A Polymer Generator Driven by Environmental Water Gradients

Dr. MA Mingming, University of Science and Technology of China

Detail:

People have been searching for methods to recover energy from waste heat and vibrations for many decades. By the process of energy harvesting (also called energy scavenging), small amount of energy is derived from ambient free energy sources such as solar energy, thermal energy, kinetic energy, mechanical vibration, biochemical energy and chemical gradients. Bio-mimicking energy harvesting devices that can utilize Gibbs free energy associating with chemical gradients have attracted considerable interest. Inspired by the crosslinked network structure of animal dermis, we have designed and synthesized a polymer composite film, by combining a rigid matrix (polypyrrole) with a dynamic network (polyol-borate). In an open environment, this strong and flexible polymer film actuator absorbs water from moist substrates and then ejects bound water into low humidity air; water absorption and release is accompanied by actuator expansion and contraction that results in rapid locomotion. The contractile stress reaches 27 MPa upon water release, which is 80 times more powerful than the strongest mammalian skeletal muscle. Upon water absorption, a free actuator can raise objects 380 times heavier or transport cargo 10 times heavier than itself. We have assembled an all-polymer generator by incorporating this actuator with a PVDF-based piezoelectric element. Driven by environmental water gradients, this polymer generator outputs alternating electricity at ~0.3 Hz, with a peak voltage of ~1.0 V. The electrical energy is stored in capacitors that could power micro- and nano-electronic devices.

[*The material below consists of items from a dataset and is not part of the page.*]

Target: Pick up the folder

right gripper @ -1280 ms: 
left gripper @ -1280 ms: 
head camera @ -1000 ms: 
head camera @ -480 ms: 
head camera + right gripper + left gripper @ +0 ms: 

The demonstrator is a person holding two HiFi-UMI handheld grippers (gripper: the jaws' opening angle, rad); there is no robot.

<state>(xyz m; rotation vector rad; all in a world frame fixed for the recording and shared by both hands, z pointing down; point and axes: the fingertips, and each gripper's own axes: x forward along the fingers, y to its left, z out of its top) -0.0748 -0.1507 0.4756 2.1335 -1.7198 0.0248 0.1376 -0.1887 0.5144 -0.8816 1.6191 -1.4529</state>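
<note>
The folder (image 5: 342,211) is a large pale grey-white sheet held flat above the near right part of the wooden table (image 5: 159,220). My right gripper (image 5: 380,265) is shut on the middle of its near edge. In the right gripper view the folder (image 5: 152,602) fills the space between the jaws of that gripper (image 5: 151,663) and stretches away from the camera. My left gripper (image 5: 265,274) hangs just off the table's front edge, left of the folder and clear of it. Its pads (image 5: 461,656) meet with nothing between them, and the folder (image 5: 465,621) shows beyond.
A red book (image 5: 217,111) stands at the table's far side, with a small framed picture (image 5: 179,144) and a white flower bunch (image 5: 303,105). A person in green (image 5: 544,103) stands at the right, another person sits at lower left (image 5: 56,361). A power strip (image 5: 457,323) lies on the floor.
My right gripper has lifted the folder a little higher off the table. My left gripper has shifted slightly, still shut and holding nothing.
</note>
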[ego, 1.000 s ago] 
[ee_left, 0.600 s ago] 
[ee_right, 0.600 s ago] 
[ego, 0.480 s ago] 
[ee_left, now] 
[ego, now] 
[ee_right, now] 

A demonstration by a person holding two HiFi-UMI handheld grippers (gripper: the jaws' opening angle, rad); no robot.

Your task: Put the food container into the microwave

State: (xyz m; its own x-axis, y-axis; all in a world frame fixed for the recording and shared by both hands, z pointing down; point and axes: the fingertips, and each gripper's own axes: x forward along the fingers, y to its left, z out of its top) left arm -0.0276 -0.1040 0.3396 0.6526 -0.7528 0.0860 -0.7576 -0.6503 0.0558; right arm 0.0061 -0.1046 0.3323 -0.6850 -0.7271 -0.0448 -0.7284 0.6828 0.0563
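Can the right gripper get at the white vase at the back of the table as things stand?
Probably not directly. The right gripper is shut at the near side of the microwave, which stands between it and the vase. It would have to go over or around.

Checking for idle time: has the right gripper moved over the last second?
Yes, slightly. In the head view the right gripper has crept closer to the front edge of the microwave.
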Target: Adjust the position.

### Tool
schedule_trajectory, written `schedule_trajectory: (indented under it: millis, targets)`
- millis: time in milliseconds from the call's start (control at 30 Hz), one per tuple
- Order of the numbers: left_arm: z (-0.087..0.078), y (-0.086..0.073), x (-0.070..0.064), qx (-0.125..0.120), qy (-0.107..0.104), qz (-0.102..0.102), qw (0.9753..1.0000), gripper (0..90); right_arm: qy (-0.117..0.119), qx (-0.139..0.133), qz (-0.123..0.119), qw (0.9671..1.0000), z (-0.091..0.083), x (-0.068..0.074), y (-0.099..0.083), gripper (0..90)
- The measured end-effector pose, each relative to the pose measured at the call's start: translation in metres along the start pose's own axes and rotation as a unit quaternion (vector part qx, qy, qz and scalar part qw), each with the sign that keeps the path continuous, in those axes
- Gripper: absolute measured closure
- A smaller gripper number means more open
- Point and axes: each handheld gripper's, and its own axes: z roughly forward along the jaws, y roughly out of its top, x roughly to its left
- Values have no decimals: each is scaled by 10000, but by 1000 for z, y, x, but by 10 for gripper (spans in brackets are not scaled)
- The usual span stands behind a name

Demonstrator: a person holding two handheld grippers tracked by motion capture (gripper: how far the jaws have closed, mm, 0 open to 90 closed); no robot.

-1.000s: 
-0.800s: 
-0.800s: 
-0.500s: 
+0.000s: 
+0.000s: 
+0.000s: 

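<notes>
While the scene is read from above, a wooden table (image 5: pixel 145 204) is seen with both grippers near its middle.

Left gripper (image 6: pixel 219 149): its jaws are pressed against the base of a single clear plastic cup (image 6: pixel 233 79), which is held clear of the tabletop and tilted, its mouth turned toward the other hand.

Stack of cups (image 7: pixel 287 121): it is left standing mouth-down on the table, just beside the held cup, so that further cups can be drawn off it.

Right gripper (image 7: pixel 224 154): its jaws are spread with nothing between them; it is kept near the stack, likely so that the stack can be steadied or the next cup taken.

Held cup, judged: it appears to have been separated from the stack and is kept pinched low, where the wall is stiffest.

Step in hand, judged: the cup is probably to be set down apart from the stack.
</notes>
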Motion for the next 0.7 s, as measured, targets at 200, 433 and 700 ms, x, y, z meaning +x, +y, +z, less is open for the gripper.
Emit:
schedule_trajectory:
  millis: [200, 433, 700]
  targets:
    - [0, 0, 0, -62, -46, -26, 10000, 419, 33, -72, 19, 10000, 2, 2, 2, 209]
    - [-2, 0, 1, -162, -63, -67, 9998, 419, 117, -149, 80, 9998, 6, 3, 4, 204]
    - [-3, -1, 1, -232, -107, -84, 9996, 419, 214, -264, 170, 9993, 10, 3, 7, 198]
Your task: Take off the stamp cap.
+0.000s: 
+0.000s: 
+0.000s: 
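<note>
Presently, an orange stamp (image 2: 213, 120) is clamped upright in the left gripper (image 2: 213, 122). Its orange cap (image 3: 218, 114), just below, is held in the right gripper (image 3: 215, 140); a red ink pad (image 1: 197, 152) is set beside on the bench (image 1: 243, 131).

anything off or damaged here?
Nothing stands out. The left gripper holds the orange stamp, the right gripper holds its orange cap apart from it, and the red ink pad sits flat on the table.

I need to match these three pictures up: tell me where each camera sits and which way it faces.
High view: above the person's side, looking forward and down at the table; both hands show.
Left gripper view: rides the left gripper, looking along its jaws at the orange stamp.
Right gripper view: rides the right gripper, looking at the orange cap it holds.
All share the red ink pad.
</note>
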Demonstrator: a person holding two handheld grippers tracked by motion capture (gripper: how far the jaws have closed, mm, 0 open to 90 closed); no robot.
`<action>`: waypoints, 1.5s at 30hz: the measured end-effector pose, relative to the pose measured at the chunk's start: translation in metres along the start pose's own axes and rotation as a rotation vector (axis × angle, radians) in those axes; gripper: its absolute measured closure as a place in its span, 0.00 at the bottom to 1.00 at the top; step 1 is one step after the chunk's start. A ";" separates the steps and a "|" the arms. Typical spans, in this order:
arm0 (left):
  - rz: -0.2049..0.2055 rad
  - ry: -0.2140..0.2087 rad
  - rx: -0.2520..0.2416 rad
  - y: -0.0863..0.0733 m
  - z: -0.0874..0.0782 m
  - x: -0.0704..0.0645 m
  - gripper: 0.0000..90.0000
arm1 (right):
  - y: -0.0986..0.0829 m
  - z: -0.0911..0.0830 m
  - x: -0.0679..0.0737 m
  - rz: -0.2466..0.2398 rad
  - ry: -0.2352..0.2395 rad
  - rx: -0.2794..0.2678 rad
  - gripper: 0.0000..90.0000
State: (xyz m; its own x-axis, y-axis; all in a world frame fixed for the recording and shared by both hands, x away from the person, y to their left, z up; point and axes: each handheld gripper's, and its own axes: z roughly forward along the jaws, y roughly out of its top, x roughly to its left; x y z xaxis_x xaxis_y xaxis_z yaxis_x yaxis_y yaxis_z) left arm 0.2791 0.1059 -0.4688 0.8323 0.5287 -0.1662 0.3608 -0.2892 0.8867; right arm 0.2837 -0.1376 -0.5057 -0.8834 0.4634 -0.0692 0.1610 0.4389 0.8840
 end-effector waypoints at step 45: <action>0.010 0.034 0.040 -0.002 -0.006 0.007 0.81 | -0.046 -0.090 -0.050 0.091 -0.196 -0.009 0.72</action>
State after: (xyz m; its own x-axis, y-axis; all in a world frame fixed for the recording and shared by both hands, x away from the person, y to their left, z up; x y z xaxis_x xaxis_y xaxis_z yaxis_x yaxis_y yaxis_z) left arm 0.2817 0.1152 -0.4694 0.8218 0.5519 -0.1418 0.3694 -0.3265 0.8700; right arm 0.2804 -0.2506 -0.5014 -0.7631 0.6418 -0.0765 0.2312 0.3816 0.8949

在化学信号刺激下发生可逆形变的聚合物是目前功能高分子领域的研究热点。现有的工作大都集中在凝胶体系，难以同时实现快速响应和良好的力学性能。我们设计了一种具有聚吡咯和多元醇硼酸酯动态网络结构的高强度柔性薄膜材料，并发展了一种非水溶液电化学聚合反应方法来制备这一材料。这种新型有机聚合物材料保持了聚吡咯的有机半导体特性，并表现出优于普通聚吡咯材料的高强度和韧性。更重要的是，该薄膜材料还表现出多元醇硼酸酯动态网络所赋予的对水分的高响应性。在室温下，该薄膜可以自动并且持续不断的在潮湿基底上快速翻滚。我们深入研究并阐明了这一现象的机理：薄膜对水分的快速吸收和释放导致薄膜本身可逆的卷曲和舒张，从而将水分蒸发产生的化学浓度梯度（化学势能）转换为薄膜本身运动的机械能。该薄膜可以产生高达27 MPa的收缩张力，并能靠吸收水分举起自身重量380倍的物体。通过将该薄膜与压电PVDF材料复合，我们制备了以室温水分蒸发为能源的聚合物发电机，输出峰值电压可达1伏。在此基础上，我们力求提高该聚合物发电机的能量转换效率和输出功率，为探索其在可再生能源和微电子器件等领域的应用奠定基础。


个人简介：
马明明，1997年-2003年就读于清华大学化学系，获学士和硕士学位。2004年-2010年就读于美国俄亥俄州立大学化学系，获有机化学博士学位。2010年-2014年，在美国麻省理工学院Koch癌症研究所做博士后。2014年回国，加入中国科学技术大学化学系任教授。博士和博士后工作期间主要从事超分子化学和响应性聚合物材料的研究，已在Science，JACS，Adv. Mater.，Acc. Chem. Res.等国际著名学术期刊上发表论文19篇，相关研究成果已申请美国专利3项。2013年以第一作者身份发表于Science上的研究论文被美国麻省理工学院评选为“MIT Best of 2013”。